Inquiries into individual circumstances will ensure that
methods remain fair in specific cases. Yet the need to be sensitive to
exceptions does not reduce the need to emphasize specific factors for the
industry. Because the timber industry is a broad market with many large
corporate entities, a more specific standard is likely to be helpful in many
cases. A clear test will therefore provide the government with a useful
analytical starting point when deciding whom to prosecute and what level of offense
to charge.
A. Efforts to Comply with Industry
Custom
Many prospective defendants in timber cases not only
participate in a large market, but also are likely to conduct large-scale
operations. The wood flooring market provides a good example. In 2006, U.S.

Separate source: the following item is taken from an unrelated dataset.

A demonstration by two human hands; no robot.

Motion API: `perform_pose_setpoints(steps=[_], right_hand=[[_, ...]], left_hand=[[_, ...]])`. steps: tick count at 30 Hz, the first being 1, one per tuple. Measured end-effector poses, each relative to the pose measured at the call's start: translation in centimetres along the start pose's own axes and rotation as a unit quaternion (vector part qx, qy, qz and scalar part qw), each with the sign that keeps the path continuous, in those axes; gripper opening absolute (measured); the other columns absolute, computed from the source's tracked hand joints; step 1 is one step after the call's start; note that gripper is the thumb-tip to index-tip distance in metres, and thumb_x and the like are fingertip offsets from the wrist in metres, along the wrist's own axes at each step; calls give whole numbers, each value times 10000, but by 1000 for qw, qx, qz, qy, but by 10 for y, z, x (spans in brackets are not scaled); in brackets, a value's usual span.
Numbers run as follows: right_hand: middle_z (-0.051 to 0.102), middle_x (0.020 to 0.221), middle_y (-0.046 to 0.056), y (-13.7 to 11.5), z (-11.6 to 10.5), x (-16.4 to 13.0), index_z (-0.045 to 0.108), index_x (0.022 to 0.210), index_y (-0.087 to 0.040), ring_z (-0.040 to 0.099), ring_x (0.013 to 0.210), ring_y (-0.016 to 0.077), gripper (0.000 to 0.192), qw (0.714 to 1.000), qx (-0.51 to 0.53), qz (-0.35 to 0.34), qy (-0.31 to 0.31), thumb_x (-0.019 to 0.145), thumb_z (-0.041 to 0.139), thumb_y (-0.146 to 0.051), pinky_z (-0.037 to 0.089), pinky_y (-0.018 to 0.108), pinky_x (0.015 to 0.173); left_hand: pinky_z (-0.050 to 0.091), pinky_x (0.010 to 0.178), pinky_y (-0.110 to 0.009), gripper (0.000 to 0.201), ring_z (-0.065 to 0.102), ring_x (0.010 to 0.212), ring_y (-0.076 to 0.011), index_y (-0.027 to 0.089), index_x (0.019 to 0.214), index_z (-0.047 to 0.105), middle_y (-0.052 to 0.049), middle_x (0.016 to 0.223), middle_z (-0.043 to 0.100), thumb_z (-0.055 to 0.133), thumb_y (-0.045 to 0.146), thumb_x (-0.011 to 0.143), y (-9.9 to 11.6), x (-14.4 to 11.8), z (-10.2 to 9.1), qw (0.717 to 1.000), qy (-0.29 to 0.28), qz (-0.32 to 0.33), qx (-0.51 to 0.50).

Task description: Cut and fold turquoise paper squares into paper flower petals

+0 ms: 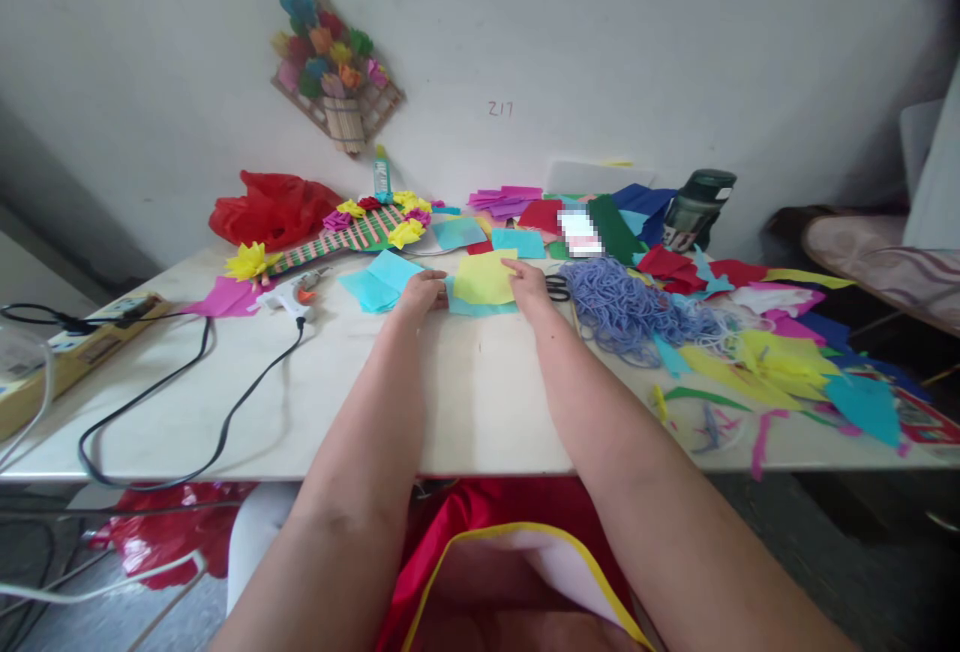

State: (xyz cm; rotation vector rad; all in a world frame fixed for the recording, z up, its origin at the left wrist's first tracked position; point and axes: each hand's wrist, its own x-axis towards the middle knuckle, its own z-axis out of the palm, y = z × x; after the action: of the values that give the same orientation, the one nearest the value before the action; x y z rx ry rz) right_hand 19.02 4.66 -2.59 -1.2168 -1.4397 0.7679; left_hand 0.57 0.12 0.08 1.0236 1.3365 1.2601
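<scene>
Black cable (187, 382) looping off the table's (465, 402) front edge at far left, partly out of frame. Red plastic bag (274, 207) slumped by the wall, contents impossible to make out. Left hand (421, 290) flat on light blue paper (379, 282), fingers down, gripping nothing. Yellow paper sheet (484, 279) just beside it, between both hands. Right hand (529, 284) pinching that sheet's right edge. Scissors (556, 285) mostly hidden behind the hand. Blue yarn (622, 302) tangled further right, scraps cut off at the edge.

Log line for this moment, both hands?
left hand: on blue paper | right hand: on yellow paper | scissors, purple cord at right
</scene>
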Motion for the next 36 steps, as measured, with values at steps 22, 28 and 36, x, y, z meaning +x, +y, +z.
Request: perform_pose_setpoints(steps=[22,28,36], right_hand=[[682,973,49,-7,1,-4,677,979,-137,617,838,139,377,996,60,36,-63,681,459,-60,470,293,809],[684,966,46,-4,2,-3,669,1001,-145,613,762,113,389,996,31,47,-67,690,455,-55,479,267,760],[692,926,42,-3,2,-3,664,1016,-147,593,654,103,385,996,3,41,-79,704,452,-68,487,270,709]], left_hand=[[487,632,-262,558,614,641,-142,101,1120,482,-62,759,649,520,-16,575,-4,0,-5,999,-25,25,17],[497,633,-251,568,606,626,-128,106,1139,466,-51,755,638,498,-12,584,-4,-1,-5,999,-26,22,20],[512,623,-273,573,604,585,-140,110,1194,430,-39,661,598,485,34,628,1,-1,-2,1000,3,-7,5]])
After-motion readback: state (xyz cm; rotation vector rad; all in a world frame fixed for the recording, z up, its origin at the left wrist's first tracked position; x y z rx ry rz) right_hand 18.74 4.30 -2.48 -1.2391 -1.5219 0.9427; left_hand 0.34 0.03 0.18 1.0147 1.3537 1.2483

consumption of wood flooring reached $3.1 billion. Imported products accounted
for 36.4 percent of the market.[16] Of 155 total firms, the 5 largest manufacturers accounted for almost 60 percent
of the overall U.S. production. Such companies present a stark contrast to
defendants in key Lacey Act precedents. In Lobster
Tails, the individual defendant was present in the country of origin at the
time of the purchase; he was the company’s sole employee; and he ran the
importing business from his home. Although the fishing industry does involve
large corporate players, it remains that existing federal cases have not tended
to deal with these defendants. Whereas personal experience has usually been considered highly probative in fish and wildlife
cases, large-scale industries usually have the benefit of established industry
custom that supplies them with guidance about what constitutes responsible
behavior.
The unique situation of commercial defendants under the
Lacey Act has been established by the National Oceanic and Atmospheric Administration
(“NOAA”),[17] which
has consistently held that the duty of care is “high in a commercial context.”[18] When establishing what constitutes due care in a particular commercial context,
prosecutors should identify the kinds of knowledge a responsible participant in
a particular part of the industry would be likely to have or to seek. In In re Duong Vo, the ALJ deciding the case for NOAA reasoned that a group
of commercial fishermen who had imported fish harvested illegally in Mexican
waters had not exercised due care because they should have known, simply from
being in the profession, that they were “responsible for knowing their vessel
location . . . and . . . having adequate navigational
equipment aboard to ascertain their location.”[19]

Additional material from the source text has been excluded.